So, Des's intention was to subsidize Artime to the tune of $50,000 to $100,000 per month to work from Nicaragua sowing disquiet among the Cuban military as a prelude to an anti-Castro coup; Henry Hecksher would be the case officer for the project. I told Henry that the big unknowns were what the MRR represented in Cuba and what Artime's standing was within the Cuban body politic. Our intelligence suggested that the MRR was not a serious clandestine entity in Cuba, and we had no information indicating that Artime was a popular figure in Cuba around whom a revolutionary movement would rally.

Henry refused to be drawn into this polemic. He said the Kennedys wanted the Artime project to go forward, and go forward it would. We agreed, therefore, that JMWAVE would support the project by helping to equip Artime's troops in Nicaragua, providing operational intelligence on possible boom-and-bang targets in Cuba, tutoring Artime on the management of PM programs, and placing caches in Cuba for recovery by Artime's people.

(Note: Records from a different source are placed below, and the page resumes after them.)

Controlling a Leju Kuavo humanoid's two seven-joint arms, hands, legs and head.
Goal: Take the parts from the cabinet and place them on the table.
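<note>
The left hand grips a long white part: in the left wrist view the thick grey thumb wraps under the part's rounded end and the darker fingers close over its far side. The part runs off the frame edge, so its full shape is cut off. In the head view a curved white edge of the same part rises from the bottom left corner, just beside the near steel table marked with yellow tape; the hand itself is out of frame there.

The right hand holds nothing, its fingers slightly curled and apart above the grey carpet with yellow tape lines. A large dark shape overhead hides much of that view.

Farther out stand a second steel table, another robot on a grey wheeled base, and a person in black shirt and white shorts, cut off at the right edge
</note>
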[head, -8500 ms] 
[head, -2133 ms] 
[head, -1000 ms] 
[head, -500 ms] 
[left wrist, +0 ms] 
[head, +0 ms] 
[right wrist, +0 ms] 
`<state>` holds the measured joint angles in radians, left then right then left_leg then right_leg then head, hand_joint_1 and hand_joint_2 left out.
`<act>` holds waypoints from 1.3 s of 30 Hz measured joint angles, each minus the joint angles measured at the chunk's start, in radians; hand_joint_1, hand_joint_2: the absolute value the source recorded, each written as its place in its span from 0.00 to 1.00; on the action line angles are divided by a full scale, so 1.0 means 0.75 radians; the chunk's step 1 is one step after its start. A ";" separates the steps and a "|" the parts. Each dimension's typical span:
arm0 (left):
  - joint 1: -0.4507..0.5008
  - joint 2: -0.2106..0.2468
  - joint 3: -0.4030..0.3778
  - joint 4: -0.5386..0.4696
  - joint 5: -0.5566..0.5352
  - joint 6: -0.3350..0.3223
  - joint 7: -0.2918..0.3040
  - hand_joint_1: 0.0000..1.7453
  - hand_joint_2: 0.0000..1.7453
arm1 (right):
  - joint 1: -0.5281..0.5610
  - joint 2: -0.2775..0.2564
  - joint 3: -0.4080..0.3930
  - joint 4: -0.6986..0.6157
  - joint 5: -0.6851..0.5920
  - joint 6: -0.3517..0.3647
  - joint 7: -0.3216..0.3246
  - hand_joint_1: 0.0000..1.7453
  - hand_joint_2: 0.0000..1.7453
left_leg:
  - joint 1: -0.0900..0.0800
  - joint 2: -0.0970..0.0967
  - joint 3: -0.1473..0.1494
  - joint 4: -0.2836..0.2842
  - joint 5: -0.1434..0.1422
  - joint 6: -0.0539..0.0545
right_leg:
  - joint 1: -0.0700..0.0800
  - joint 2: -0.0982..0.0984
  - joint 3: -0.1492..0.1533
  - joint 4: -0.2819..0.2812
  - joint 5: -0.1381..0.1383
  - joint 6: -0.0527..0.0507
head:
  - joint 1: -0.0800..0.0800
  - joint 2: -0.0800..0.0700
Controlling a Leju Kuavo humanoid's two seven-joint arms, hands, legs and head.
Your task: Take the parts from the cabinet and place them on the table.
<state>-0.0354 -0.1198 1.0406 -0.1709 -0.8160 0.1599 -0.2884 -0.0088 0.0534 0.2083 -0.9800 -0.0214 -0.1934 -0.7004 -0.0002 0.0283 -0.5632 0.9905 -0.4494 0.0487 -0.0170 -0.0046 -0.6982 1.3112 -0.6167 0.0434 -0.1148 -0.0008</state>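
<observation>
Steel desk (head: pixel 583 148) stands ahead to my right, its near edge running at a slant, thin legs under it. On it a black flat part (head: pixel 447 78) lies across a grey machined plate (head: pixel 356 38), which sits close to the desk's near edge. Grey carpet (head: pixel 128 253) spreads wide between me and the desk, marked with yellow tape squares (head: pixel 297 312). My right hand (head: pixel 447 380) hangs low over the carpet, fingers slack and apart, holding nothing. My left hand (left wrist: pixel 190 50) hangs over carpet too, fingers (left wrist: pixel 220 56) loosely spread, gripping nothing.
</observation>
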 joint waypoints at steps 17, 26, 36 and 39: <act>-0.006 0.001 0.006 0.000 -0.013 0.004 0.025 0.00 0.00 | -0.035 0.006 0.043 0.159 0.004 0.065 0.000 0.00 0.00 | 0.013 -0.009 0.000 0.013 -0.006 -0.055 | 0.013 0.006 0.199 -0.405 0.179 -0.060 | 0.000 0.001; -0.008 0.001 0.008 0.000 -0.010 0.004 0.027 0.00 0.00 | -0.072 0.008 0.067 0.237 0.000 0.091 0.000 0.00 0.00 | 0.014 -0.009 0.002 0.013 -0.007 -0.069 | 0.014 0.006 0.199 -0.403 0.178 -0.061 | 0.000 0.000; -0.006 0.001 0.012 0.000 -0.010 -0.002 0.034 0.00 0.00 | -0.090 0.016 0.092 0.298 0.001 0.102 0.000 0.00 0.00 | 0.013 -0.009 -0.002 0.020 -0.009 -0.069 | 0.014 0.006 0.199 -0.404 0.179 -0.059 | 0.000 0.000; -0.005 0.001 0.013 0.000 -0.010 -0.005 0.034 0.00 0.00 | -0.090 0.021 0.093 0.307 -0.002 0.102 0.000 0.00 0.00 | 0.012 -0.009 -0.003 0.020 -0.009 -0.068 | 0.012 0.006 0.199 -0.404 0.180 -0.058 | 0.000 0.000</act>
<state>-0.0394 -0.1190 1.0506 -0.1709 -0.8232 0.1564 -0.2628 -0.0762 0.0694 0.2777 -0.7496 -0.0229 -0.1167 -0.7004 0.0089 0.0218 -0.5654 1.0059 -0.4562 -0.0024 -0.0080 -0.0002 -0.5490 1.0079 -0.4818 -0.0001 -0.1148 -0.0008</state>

At some point over the next year, JMWAVE provided Artime's group with all of the above services. This turned out to be a labor of love that produced no tangible results. Artime tried hard to become a player in fomenting a popular uprising in Cuba, but he came to the game too late and without the requisite skills. As a result he was not a success. Thus, after President Kennedy's assassination, the Artime program was phased out.

The third wild card being played in this high-stakes international poker game was Rolando Cubela. We at JMWAVE knew little about him except that he had a drinking problem and wanted desperately to get rid of Castro. This operation was run out of Washington. Nestor Sanchez, an excellent case officer fluent in Spanish, was Cubela's case officer. JMWAVE put some caches into Cuba for Cubela's use. His associates recovered some of these; others they apparently made no attempt to get. In essence this operation was closed down after Kennedy's assassination on November 22, 1963. The CIA formally cut all ties to Cubela in June 1965. While it lasted, however, the operation generated more questions than it answered and produced zero results.

Meanwhile, Bobby Kennedy was still demanding boom-andbang operations. Dave Morales and I spent many a Miami evening by my swimming pool discussing the problem. It was clear that our paramilitary teams were having no trouble reaching the beach. They could take people in and out of Cuba and make caches, but once they tried to go inland, even a quarter of a mile, the trouble would start. We therefore began looking for ways to enable our teams to hit things that were closer to the water, the theory being that if we could succeed near the beaches, perhaps people inland would burn and destroy what they could to keep the resistance alive and expanding. As a result we started hitting softer targets near the shoreline, targets like small highway bridges, culverts in drainage areas, and so forth.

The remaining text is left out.